BEGIN Source data

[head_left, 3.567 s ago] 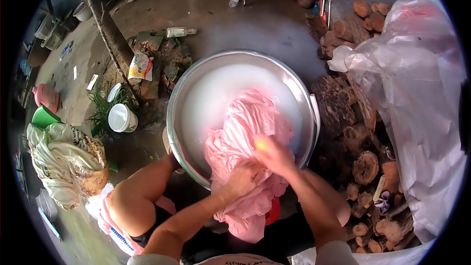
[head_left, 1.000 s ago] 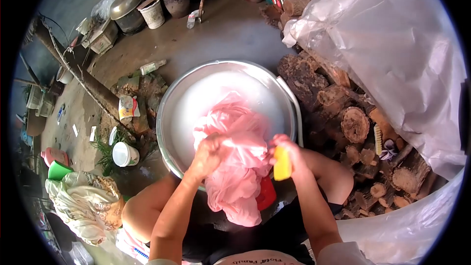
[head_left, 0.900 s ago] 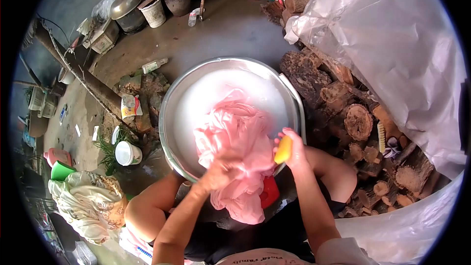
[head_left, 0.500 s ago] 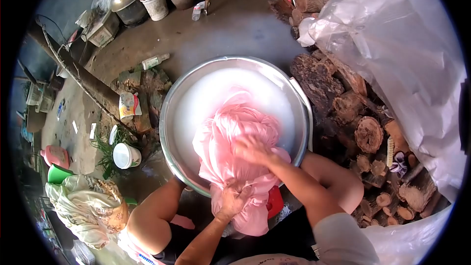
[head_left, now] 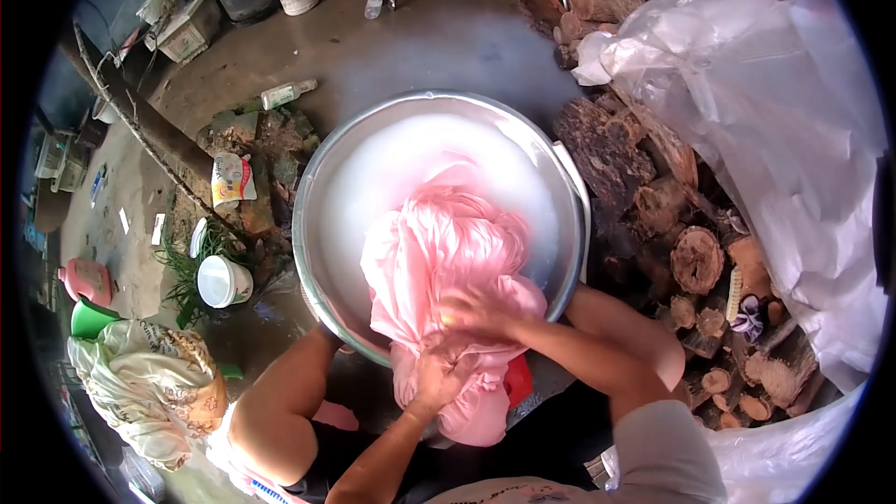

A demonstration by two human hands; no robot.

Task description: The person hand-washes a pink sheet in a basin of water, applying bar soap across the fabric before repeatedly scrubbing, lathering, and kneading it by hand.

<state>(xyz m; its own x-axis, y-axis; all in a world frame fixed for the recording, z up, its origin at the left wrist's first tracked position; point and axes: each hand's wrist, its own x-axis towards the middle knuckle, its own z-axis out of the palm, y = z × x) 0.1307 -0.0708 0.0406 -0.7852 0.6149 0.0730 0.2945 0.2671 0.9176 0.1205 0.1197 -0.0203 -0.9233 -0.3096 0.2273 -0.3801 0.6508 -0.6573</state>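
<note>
A large bundle of wet pink cloth lies partly in the whitish, cloudy water of a wide metal basin and hangs over its near rim toward my lap. My left hand is closed on the cloth near that rim. Just above and to its right, my right hand presses on the cloth with curled fingers. A small yellowish patch shows at its fingertips; I cannot make out what it is. Something red shows beneath the cloth at the near side.
Stacked firewood and a plastic sheet stand at the right. On the left are a white tub, a printed packet, a glass bottle, a leaning pole and a heap of patterned cloth. Pots line the back.
My right hand has come down and nearer to my left hand, its fingers now curled on the cloth. The left hand keeps its hold. The view has shifted slightly.
</note>
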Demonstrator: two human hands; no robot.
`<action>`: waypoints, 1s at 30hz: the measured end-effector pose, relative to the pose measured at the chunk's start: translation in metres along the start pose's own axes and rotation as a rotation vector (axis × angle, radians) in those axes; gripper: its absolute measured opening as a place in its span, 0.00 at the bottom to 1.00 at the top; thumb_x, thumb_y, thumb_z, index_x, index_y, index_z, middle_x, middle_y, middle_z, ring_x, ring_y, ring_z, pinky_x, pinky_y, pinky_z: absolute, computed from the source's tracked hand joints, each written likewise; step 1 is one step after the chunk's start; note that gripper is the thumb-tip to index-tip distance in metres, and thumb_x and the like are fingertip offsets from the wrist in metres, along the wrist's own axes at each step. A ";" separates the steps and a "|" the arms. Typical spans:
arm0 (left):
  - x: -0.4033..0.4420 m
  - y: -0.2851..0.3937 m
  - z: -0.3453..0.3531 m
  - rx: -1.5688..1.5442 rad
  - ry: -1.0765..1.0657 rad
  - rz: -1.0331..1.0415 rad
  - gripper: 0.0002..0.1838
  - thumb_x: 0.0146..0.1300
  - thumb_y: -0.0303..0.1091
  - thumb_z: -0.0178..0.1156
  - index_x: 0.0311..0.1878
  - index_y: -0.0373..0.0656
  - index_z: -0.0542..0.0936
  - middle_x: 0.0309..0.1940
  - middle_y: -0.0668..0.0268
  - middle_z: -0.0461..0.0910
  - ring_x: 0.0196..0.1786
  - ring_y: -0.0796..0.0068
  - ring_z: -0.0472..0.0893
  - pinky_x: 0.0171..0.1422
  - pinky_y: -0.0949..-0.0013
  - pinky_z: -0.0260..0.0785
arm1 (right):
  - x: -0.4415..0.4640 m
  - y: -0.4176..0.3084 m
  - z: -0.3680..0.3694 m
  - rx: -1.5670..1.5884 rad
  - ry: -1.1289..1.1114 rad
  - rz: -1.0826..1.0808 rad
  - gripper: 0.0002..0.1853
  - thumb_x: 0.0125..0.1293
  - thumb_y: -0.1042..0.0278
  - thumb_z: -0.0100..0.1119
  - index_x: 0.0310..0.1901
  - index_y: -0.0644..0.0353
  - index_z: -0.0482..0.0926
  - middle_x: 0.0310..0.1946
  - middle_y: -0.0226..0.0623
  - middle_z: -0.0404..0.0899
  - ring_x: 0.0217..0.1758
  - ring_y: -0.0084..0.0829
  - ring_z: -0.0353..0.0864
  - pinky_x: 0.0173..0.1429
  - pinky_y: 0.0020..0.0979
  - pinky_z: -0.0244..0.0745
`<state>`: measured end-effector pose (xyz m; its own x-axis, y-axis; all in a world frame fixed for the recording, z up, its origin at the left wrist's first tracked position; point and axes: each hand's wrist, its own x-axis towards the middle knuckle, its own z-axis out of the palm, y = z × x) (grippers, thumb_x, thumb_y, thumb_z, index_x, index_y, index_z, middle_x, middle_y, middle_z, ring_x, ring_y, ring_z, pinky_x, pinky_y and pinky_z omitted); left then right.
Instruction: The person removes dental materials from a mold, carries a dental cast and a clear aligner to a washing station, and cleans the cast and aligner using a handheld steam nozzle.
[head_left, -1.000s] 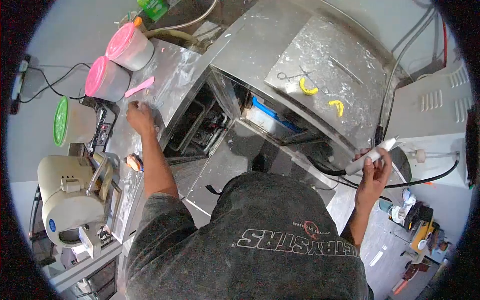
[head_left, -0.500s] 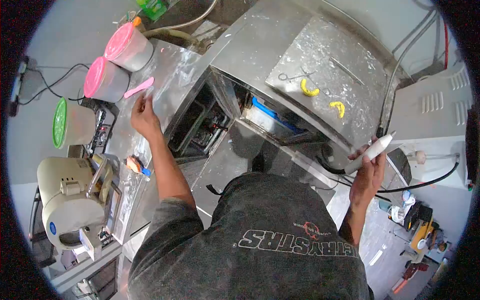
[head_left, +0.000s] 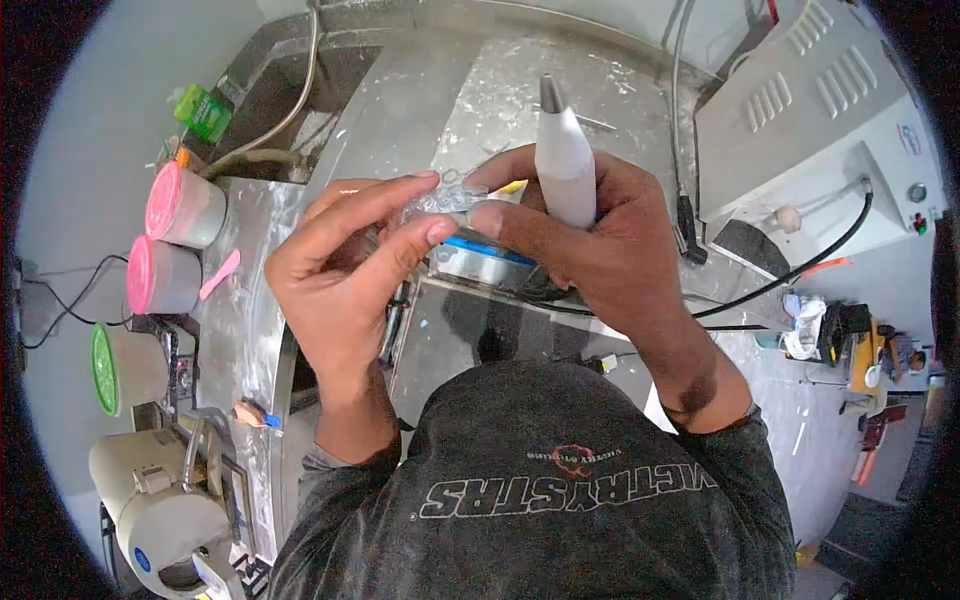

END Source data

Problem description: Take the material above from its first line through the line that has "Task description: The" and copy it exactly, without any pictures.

Output for this task:
[head_left, 3.567 s ago] 
[head_left, 1.000 s ago] 
[head_left, 0.900 s ago] 
[head_left, 0.500 s ago] 
[head_left, now] 

A demonstration by two human hands; no robot.

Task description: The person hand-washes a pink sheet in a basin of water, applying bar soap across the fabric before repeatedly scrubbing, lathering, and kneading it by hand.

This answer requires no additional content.